Freebee Friday: Dictionaries without the Bulk
We’re all used to seeing the classroom bookshelf of Merriam-Webster or American Heritage dictionaries sag under their collected weight, but there’s a better way to get the right word. With the right software, an Android device, whether it’s a tablet or a phone, can be an excellent classroom dictionary.
These three wordsmith apps work well in portrait or landscape orientation and get kids off to a good start by predicting the word they’re looking for based on the first letters typed. It’s excellent help for flustered early writers to find the exact word they’re looking for.
With money to replace printed dictionaries hard to find, these digital reference works are free and just a download away. The downside is that they display small and easy-to-ignore ads to pay for their operations. For a few dollars, the ads can disappear.
Going from a printed dictionary to Dictionary.com is less jarring than you might think because the pages have the look of a traditional dictionary with numbered definitions that are organized by word form. On top of a vocabulary-increasing daily word, Disctionary.com has a separate thesaurus for finding the right synonym for when words fail; the two are linked for quick look-ups. In addition to audio pronunciation help, kids can speak words of interest into the tablet to get to the word’s meaning, spelling and definition. Dictionary.com has detailed and often surprising information about the word’s origin and you can eliminate the ads for $3.
For many, Merriam-Webster is the definition of dictionary. The company’s Android app comes in a smaller and more portable package, yet mirrors the content of the company’s flagship Collegiate Dictionary. There’re several digital goodies included, like the ability of kids to speak the word to get a definition. The dictionary promises to update itself with the latest in cyber-speak and it highlights related words in the definition that are linked to their entries. In addition to its origin and when the word was first used, Merriam-Webster has audio pronunciation examples. A big plus is that rather than a separate thesaurus, synonyms and antonyms are displayed with the definitions. The ad-free version costs $3.
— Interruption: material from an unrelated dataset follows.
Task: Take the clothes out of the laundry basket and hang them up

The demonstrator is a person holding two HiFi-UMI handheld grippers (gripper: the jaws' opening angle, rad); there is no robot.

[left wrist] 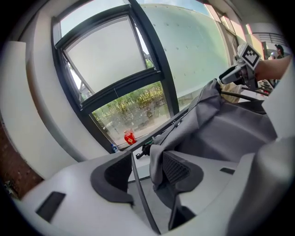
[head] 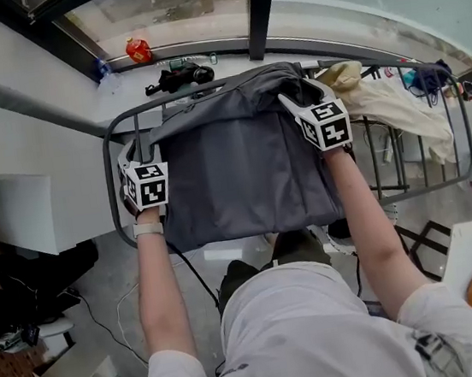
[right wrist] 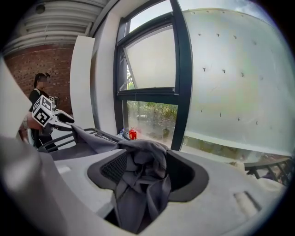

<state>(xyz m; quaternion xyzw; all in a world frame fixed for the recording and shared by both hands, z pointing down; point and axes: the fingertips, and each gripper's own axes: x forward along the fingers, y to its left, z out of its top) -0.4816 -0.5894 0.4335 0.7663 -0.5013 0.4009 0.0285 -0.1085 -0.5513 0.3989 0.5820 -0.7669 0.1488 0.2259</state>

Tom Clark’s Android Urban Dictionary is hipper and edgier than the others (e.g., mouse potato: the computer or gaming equivalent of a couch potato), but may not be appropriate for all classes. Unfortunately, the app lacks audio pronunciation help and all-too-often the definitions cross the line into slang, irreverent language and scatological terms. Still, it has access to more than 6 million entries, so it’s complete as well. It has a cool feature that will become a classroom favorite with students: shake the slate to get a random word with definition and example. It may seem haphazard, but it’s an excellent way to increase a class’s vocabulary. You can dump the ads for a reasonable $2.